Restate word for word the opening line of the data below and every line after it until the line with "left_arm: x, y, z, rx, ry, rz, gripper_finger", that line too, but not the pictures.

(Dataset excerpts)
——
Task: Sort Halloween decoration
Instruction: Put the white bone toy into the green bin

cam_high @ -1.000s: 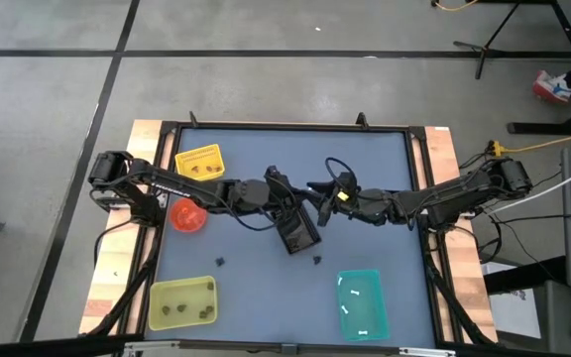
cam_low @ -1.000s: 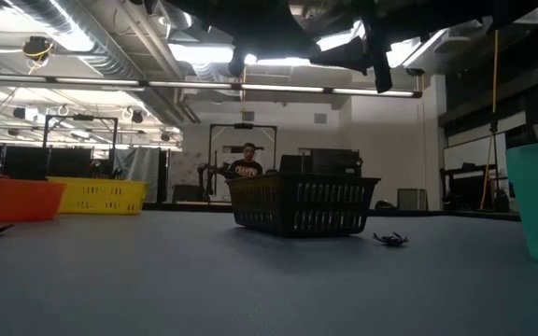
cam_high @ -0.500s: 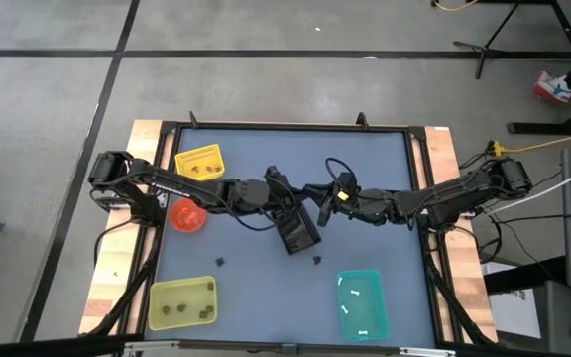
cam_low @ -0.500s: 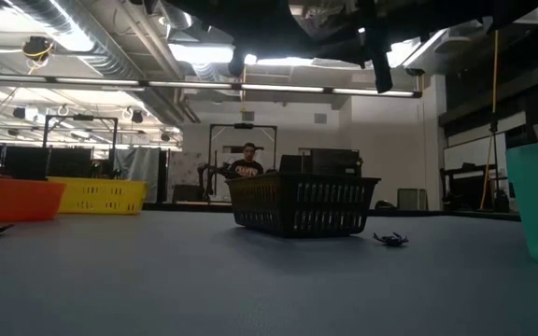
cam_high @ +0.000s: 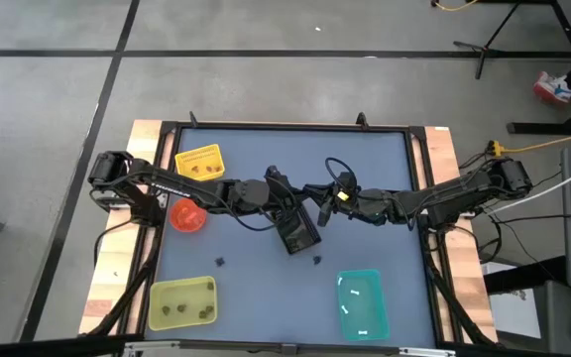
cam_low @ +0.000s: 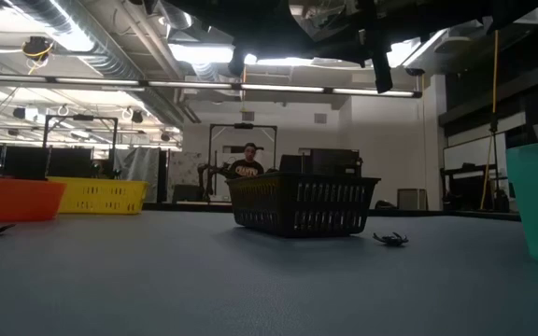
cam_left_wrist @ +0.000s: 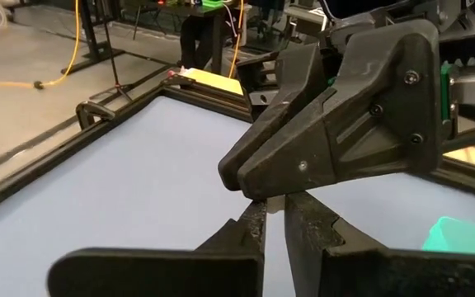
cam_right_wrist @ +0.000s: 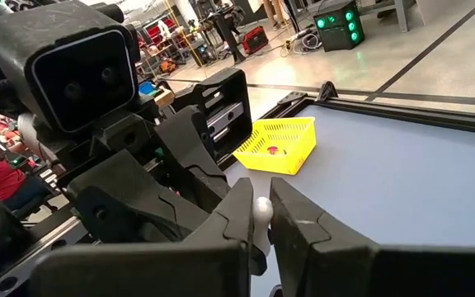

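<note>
High view: both arms meet above the middle of the blue worktop [cam_high: 256,149], over the black tray [cam_high: 297,234]. The left claw [cam_high: 284,198] and right claw [cam_high: 317,201] sit nose to nose there, too dark and small to read their fingers. Halloween decoration shows as dark specks on the worktop: one at lower left of centre [cam_high: 220,262], one just below the tray [cam_high: 317,260]. More lie in the yellow basket [cam_high: 199,162] at upper left and the yellow-green tray [cam_high: 181,302] at lower left; white pieces lie in the teal bin [cam_high: 363,303] at lower right. An orange bowl [cam_high: 187,215] sits at mid left.

Low view: the arms are cut off at the frame's top. The tray stands at centre, a dark spider-like trinket [cam_low: 390,240] on the worktop just to its right. A person [cam_low: 245,166] sits far behind.

Left wrist view: the left claw's fingers are nearly together, nothing visible between them; the right claw's body hides most of what lies beyond.

Right wrist view: the right claw is pinched on a small white trinket [cam_right_wrist: 263,207], partly hidden by the fingers.
</note>
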Motion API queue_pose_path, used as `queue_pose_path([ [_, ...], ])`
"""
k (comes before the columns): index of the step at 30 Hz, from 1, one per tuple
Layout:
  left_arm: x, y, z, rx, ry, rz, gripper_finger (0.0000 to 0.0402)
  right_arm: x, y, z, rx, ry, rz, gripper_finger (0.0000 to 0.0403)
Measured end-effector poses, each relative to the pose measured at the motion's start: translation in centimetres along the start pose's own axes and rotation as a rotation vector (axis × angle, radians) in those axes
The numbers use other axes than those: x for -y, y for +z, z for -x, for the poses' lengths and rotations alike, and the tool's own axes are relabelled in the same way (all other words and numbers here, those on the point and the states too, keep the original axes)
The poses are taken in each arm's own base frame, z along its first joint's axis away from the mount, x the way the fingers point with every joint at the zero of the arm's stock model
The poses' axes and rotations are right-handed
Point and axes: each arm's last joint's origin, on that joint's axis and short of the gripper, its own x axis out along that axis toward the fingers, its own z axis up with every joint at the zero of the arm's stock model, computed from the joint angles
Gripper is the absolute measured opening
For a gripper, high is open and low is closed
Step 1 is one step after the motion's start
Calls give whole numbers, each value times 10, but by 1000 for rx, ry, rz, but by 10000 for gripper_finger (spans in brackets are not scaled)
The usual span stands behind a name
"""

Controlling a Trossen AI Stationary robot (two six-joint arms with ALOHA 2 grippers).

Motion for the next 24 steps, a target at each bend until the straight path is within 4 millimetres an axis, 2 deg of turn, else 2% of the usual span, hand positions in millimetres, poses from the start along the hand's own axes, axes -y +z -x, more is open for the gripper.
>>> queue_pose_path([
  [4, 1, 0, 0, 0, -4, -89, 32, 0, 0, 0, 0, 0, 2, 19],
  [10, 3, -2, 2, -9, -12, -135, 91, 0, 0, 0, -11, 15, 30, 21],
  [15, 0, -12, 2, -117, 4, -177, 127, -1, -3, 0, -50, 53, 86, 22],
  [20, -1, -25, 5, -253, -58, -213, 139, 0, -12, 1, -195, 138, 121, 23],
  [24, 2, -32, 9, -329, -105, -236, 139, 2, -24, 5, -416, 262, 95, 23],
])
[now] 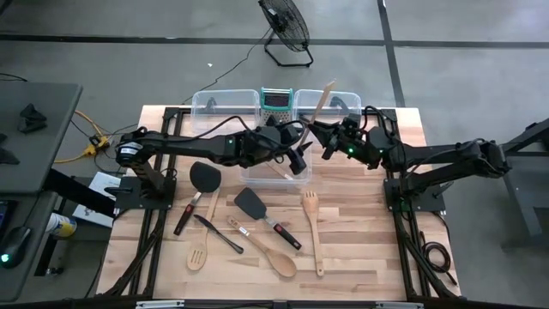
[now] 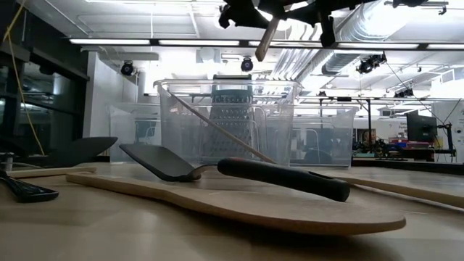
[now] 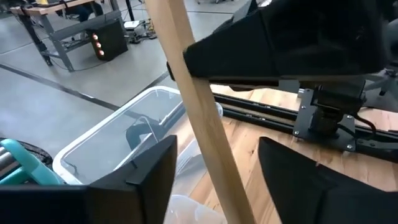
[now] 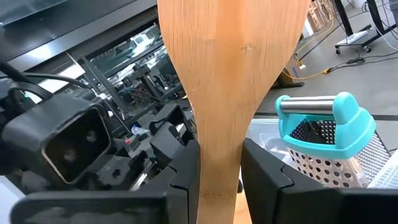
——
**Output of the task:**
Task: Sort Halloween decoration
Instruction: Put the white bone toy into the green bin

cam_high @ -1.000s: 
cam_low @ -1.000s: 
cam_high @ -0.500s: 
cam_low @ -0.500s: 
cam_high @ +0.000s: 
cam_low @ +0.000s: 
cam_left_wrist @ +0.000s: 
cam_right_wrist @ +0.000s: 

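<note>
High view: both arms meet above the middle of the blue worktop [cam_high: 256,149], over the black tray [cam_high: 297,234]. The left claw [cam_high: 284,198] and right claw [cam_high: 317,201] sit nose to nose there, too dark and small to read their fingers. Halloween decoration shows as dark specks on the worktop: one at lower left of centre [cam_high: 220,262], one just below the tray [cam_high: 317,260]. More lie in the yellow basket [cam_high: 199,162] at upper left and the yellow-green tray [cam_high: 181,302] at lower left; white pieces lie in the teal bin [cam_high: 363,303] at lower right. An orange bowl [cam_high: 187,215] sits at mid left.

Low view: the arms are cut off at the frame's top. The tray stands at centre, a dark spider-like trinket [cam_low: 390,240] on the worktop just to its right. A person [cam_low: 245,166] sits far behind.

Left wrist view: the left claw's fingers are nearly together, nothing visible between them; the right claw's body hides most of what lies beyond.

Right wrist view: the right claw is pinched on a small white trinket [cam_right_wrist: 263,207], partly hidden by the fingers.
</note>
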Motion API queue_pose_path, used as `queue_pose_path([ [_, ...], ])`
"""
k (comes before the columns): index of the step at 30 Hz, from 1, one per tuple
Layout:
  left_arm: x, y, z, rx, ry, rz, gripper_finger (0.0000 to 0.0402)

What appears above is the full answer.